(Records contained in a dataset)
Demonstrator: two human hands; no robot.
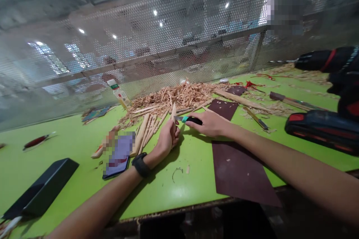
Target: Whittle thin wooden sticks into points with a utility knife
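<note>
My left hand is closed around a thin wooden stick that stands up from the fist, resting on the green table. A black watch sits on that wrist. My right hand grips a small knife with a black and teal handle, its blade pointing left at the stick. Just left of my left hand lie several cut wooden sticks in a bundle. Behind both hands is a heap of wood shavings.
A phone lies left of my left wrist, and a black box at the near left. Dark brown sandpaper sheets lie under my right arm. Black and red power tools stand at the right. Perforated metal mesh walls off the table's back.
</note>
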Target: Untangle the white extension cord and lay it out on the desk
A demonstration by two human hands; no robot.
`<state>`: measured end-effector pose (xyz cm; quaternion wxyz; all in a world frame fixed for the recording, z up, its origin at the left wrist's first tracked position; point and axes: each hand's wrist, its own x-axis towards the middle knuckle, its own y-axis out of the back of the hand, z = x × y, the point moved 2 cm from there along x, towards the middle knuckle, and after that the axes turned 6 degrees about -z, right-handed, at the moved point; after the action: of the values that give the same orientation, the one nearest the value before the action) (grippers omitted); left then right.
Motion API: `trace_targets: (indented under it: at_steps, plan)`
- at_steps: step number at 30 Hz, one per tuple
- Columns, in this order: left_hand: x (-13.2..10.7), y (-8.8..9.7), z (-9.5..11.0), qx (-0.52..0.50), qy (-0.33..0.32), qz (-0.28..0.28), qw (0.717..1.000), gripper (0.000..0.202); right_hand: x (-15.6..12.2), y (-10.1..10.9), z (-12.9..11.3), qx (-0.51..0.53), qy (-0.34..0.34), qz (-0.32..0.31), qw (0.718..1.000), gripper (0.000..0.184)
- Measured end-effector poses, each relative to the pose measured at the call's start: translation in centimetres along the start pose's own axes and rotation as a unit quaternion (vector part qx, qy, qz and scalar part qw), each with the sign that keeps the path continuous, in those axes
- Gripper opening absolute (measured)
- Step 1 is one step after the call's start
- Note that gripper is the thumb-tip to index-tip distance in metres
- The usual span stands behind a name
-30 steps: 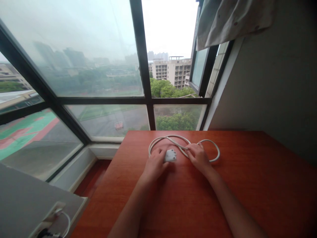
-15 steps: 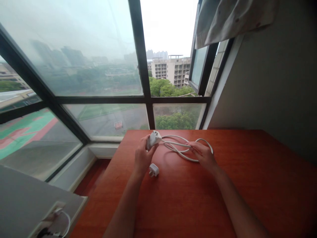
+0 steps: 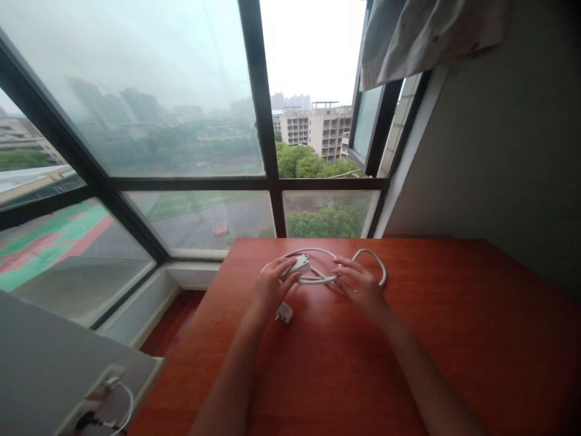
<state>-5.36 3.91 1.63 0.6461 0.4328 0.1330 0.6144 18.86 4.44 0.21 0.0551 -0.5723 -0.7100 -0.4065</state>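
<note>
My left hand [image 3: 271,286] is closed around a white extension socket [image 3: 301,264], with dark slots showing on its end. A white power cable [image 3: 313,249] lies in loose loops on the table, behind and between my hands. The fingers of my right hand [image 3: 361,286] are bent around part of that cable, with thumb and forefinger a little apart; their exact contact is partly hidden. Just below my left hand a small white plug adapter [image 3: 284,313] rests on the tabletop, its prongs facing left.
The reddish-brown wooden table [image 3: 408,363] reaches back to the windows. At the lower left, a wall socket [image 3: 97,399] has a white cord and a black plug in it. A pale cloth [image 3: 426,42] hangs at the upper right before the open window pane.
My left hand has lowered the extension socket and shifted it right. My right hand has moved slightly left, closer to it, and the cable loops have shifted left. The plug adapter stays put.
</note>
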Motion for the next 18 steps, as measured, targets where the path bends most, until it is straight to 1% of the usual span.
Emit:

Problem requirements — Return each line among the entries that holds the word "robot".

Task output —
Demonstrator: two human hands; no robot.
A demonstration by two human hands; no robot.

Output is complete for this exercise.